Thursday, 28 July 2016

Review The Plough And The Stars

The Plough And The Stars
by Seán O'Casey

A Terrible Beauty 

What a strange and devastating play, Seán O'Casey's The Plough And The Stars turned out to be. Turned out, because TLT and her own little theatre patriot did not know the piece and for three quarters of this drama, played out against the background of the run up to and during the 1916 Easter Uprising in Dublin against British rule, they did wonder where it was going. 

And then came an event that put everything into a terrible perspective and made us go over and re-evaluate what had gone before and why. The production at the Lyttleton Theatre, co-directed by Howard Davies and Jeremy Herrin, is not perfect but it does the business effectively.  

The Plough and The Stars is the flag first used by the Irish Citizen Army 12 years before the Easter uprising, O'Casey was born John Casey of Protestant working class stock  and was once a member before disillusionment at the abandonment of a more global socialist cause. 

The play was first produced in 1926 amid controversy and riots at the Abbey Theatre, where it was staunchly defended by Lady Gregory and William Butler Yeats,who had self-censored his own poem on the Rising, only privately circulating it, "All changed, changed utterly/A terrible beauty is born."

For feelings and politics were still raw and O'Casey's play touches on events many setting up the new Irish state  would rather have had forgotten. The drama is set squarely amongst the working class, many of whom were on the breadline and barely surviving in the Dublin tenements, once the homes of rich Georgian merchants under British imperial rule, now run-down multi-occupancy buildings. Many of these tenants, if not content, had enough to deal with without disturbing the status quo of  prospective Home Rule.

Living there are the charwoman Mrs Gogan (Josie Walker) with her dying consumptive daughter Mollser (Róisín O’Neill)Mrs Gogan whom we first encounter as she chances upon the delivery to young bride Nora Clitheroe (Judith Roddy) of a fashionable hat which the char takes as a sign of the younger woman's snobbery and spendthrift ways. 

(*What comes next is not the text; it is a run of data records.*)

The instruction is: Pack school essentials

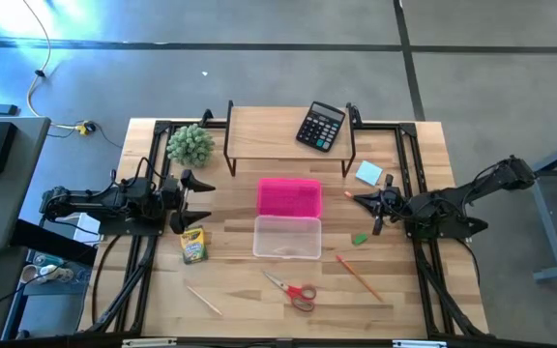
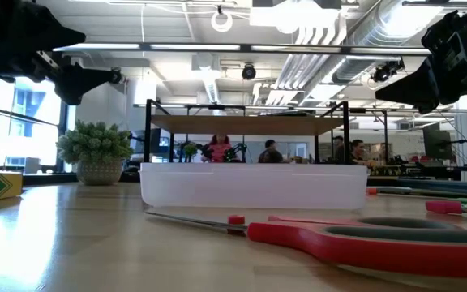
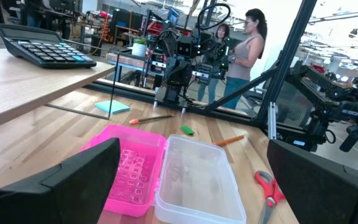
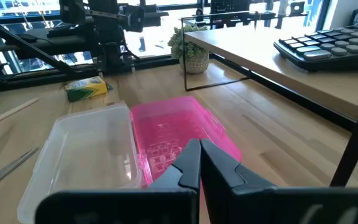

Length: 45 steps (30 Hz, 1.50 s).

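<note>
An open case lies mid-table: pink half [image 1: 289,196] toward the far side, clear half [image 1: 286,238] nearer. Around it rest the yellow-green crayon box [image 1: 192,246], red-handled scissors [image 1: 294,291], orange pencil [image 1: 359,276], pale stick [image 1: 204,300], green eraser [image 1: 360,238] and blue notepad [image 1: 368,173]. My left gripper [image 1: 199,198] hovers open to the left of the pink half, pointing at it [image 3: 191,180]. My right gripper [image 1: 359,199] hovers shut on the right [image 4: 199,155]. A second pencil with a red end [image 3: 149,118] lies on the table below the right gripper.
A black calculator [image 1: 319,126] sits on a wooden riser shelf [image 1: 269,126] at the far side. A fuzzy green plant [image 1: 190,145] stands near the left gripper. People stand in the room beyond the table [image 3: 244,46]. Bare wood shows at the near edge.
</note>
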Tool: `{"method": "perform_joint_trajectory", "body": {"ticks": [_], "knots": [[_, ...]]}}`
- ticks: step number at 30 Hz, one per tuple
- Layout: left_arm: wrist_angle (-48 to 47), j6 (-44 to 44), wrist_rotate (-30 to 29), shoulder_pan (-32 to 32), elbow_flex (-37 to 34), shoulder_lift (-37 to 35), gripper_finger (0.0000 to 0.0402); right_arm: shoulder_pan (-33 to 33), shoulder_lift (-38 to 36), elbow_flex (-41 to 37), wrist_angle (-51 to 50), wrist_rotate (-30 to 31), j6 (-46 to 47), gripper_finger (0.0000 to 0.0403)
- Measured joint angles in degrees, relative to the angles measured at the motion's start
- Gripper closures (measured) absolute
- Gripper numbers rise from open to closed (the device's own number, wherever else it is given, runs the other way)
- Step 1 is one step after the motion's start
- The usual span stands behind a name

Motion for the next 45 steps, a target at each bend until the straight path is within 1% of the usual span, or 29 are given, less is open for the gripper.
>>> {"method": "perform_joint_trajectory", "body": {"ticks": [20,26,31,36,40,42,45], "knots": [[0.04,0.02,-0.05,-0.01,0.0,0.01,0.0007,0.0,0.02,-0.01,0.0,0.0,0.0,0.0403],[0.44,-0.86,-6.38,0.03,0.0,0.0,0.0007,0.01,0.0,0.01,0.0,0.0,0.0,0.0403],[0.81,-2.83,-9.34,0.03,0.0,0.26,0.0007,0.0,0.0,-0.01,0.0,0.0,0.0,0.0403],[1.36,-3.29,-14.03,0.01,0.05,0.37,0.0007,0.01,0.01,0.01,0.01,0.0,0.0,0.0403],[-1.69,-5.04,-17.5,-0.03,2.52,1.42,0.0007,0.0,0.02,0.0,0.01,0.0,0.0,0.0403],[-4.32,-6.99,-19.73,-0.03,3.87,3.08,0.0007,0.01,0.0,-0.01,0.02,0.0,-0.01,0.0403],[-7.04,-10.26,-21.59,-0.03,6.8,6.32,0.0007,0.0,0.0,-0.01,0.0,0.0,-0.02,0.0403]]}}
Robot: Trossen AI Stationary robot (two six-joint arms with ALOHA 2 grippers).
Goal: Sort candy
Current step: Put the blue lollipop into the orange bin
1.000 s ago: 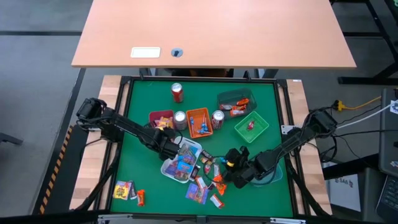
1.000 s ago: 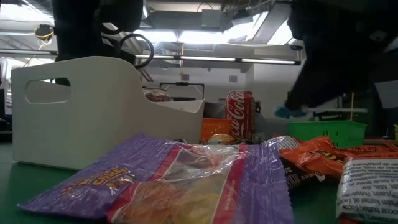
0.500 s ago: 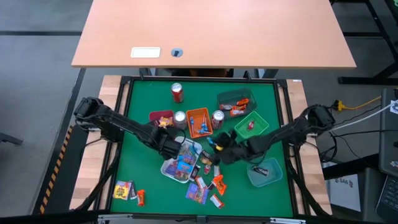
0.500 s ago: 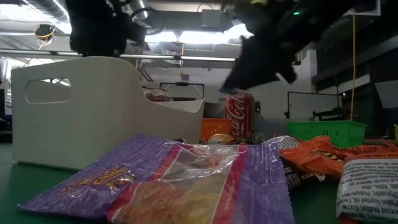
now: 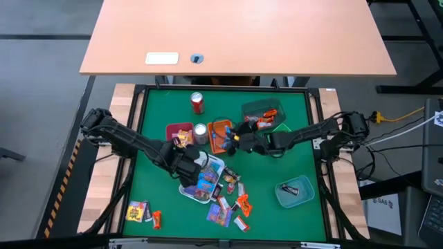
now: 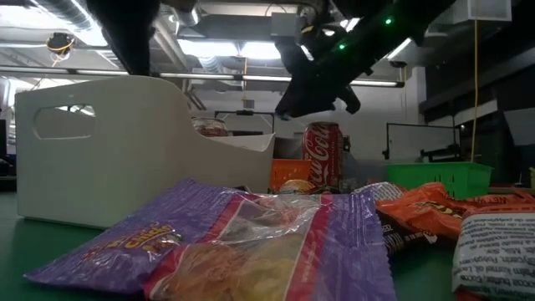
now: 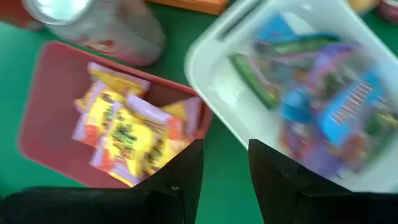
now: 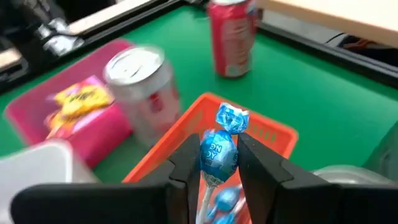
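Blue lollipop (image 8: pixel 219 151) pinched between right gripper (image 8: pixel 214 163) fingers, hanging over orange tray (image 8: pixel 273 138) at frame centre in high view. Left gripper (image 7: pixel 224 165) slightly parted, empty, between red tray (image 7: pixel 46 106) and white bin (image 7: pixel 217 81).

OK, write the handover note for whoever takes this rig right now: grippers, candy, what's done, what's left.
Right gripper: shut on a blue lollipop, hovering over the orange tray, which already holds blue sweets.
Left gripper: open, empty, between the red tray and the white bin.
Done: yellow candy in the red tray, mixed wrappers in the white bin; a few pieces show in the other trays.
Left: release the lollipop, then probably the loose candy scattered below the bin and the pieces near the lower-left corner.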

It is in fact a gift from Nora's husband, bricklayer Jack (Fionn Walton), far more deserving of Mrs Gogan's condemnation as he sulks for being passed over, he believes, for promotion within the Citizen Army and fails to understand the savagery and danger of the call to arms

Nora's elderly labourer uncle Peter (Lloyd Hutchinson) preens himself in a ceremonial uniform and  Covey (Tom Vaughan-Lawlor), a young cousin, buttonholes anyone he can with worthy socialist sentiments without possessing the charm or wit to convert those around him who are either scraping a living or swept up by divisive nationalist sentiment.  

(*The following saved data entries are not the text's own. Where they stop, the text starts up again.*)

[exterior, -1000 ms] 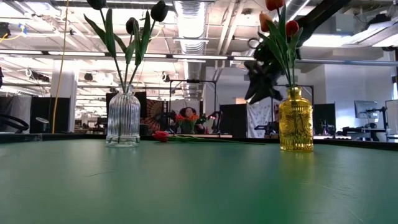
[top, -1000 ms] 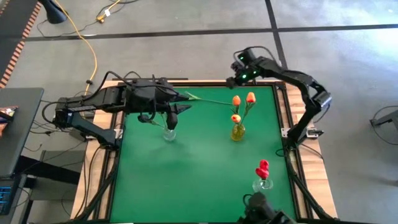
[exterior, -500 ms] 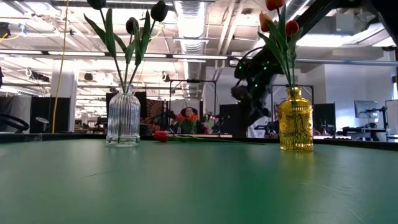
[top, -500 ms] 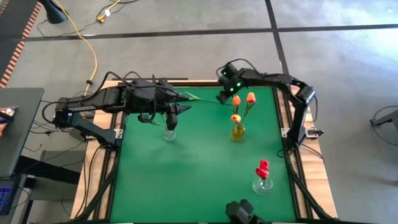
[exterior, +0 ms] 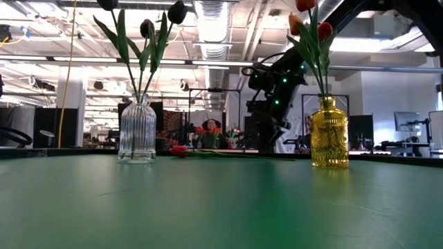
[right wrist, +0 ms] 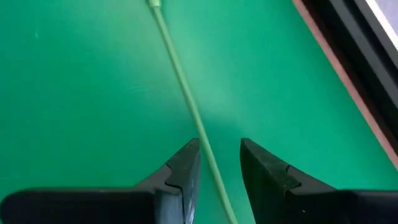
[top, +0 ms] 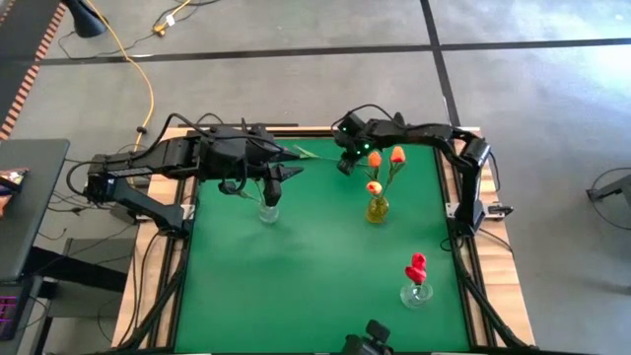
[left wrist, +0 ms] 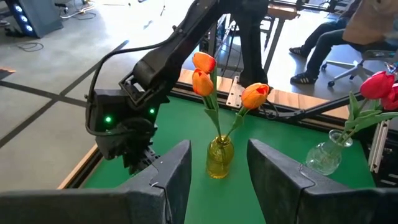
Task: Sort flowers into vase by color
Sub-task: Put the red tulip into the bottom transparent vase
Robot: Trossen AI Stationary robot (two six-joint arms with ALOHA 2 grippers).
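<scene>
Right wrist view alone shows the right gripper [right wrist: 219, 163], fingers parted, straddling a thin green stem [right wrist: 181, 81] lying flat on the desk [right wrist: 74, 112].

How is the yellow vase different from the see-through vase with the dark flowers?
The yellow vase is golden and bumpy; the clear vase is see-through glass with straight ribs. The yellow vase holds orange tulips; the clear vase holds black tulips. The left gripper hangs by the clear vase, the right gripper near the yellow one. Both stand upright on the green table.
</scene>
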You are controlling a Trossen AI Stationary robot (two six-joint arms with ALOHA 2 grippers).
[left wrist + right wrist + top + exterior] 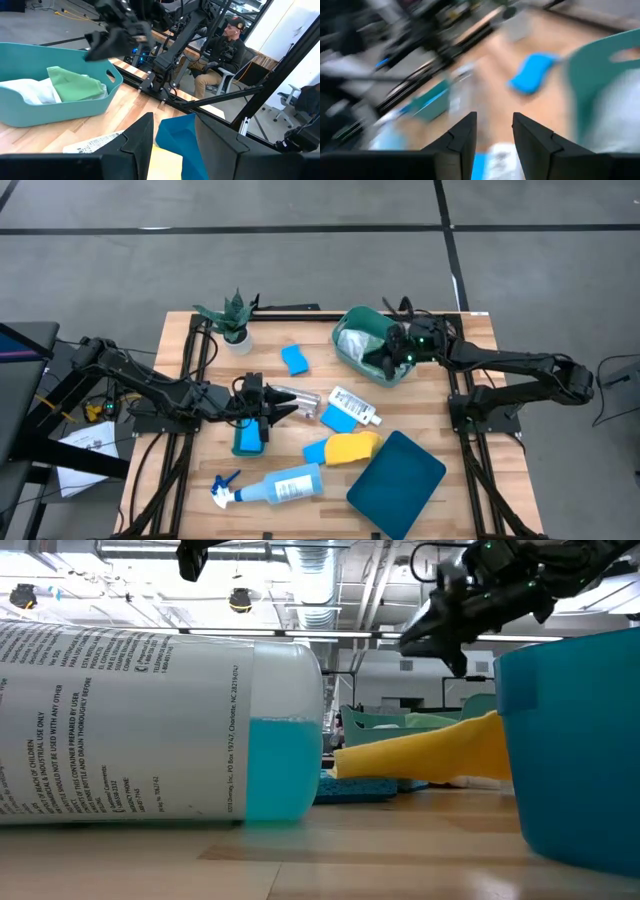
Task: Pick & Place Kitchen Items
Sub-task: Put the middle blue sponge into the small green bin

Protestant neighbour Bessie Burgess (Justine Mitchell), whose son is away fighting for the British in the First World War, brawls with Mrs Gogan in the local pub while from the window we see the shadowy outline of the speechifying political leader exalting the blood letting in the global conflict  in a crescendo of words, a means of rousing Dublin men to fight British rule. 

There's a certain inpenetrability to some of the accents in the first part of the play but the characters still hold. In many ways, they are stock types. Look there, and there's Orphelia and isn't there even a touch of the Leopold Bloom in Fluther Good (Stephen Kennedy), the carpenter who fixes doors and helps arrange funerals.  

At the same time, there's something profound about how the characters merge into  literary types as if we can see the sordid realities of history turned into the myths of the forthcoming Irish nation before our eyes, yet then we go backwards behind the myths as  the play ends with shattered buildings and bodies.

For it's not just that Mrs Gogan and Bessie Burgess come together, using a baby's pram to loot the shops in the chaos of the Uprising. Or the unfurling of the starry plough flag in the ignoble surroundings of the pub while prostitute Rosie (Gráinne Keenan) and carpenter Fluther carouse as the bloodthirsty speeches continue outside. 

When Bessie yells "We've all been Shanghai'ed", O'Casey is looking back from 1926 when a year before police fired on Chinese workers in a labour movement protes against imperialism in the international compound of the Chinese city. 

Evocative revolving sets from designer Vicki Mortimer give physical embodiment to  the claustrophobia of eavesdropping neighbours and events both in 1916 and in the 1920s. So it's a green light for an angry play which cannot offer any solutions yet resonates with the tiny acts of solidarity amidst  treachery and bloodshed.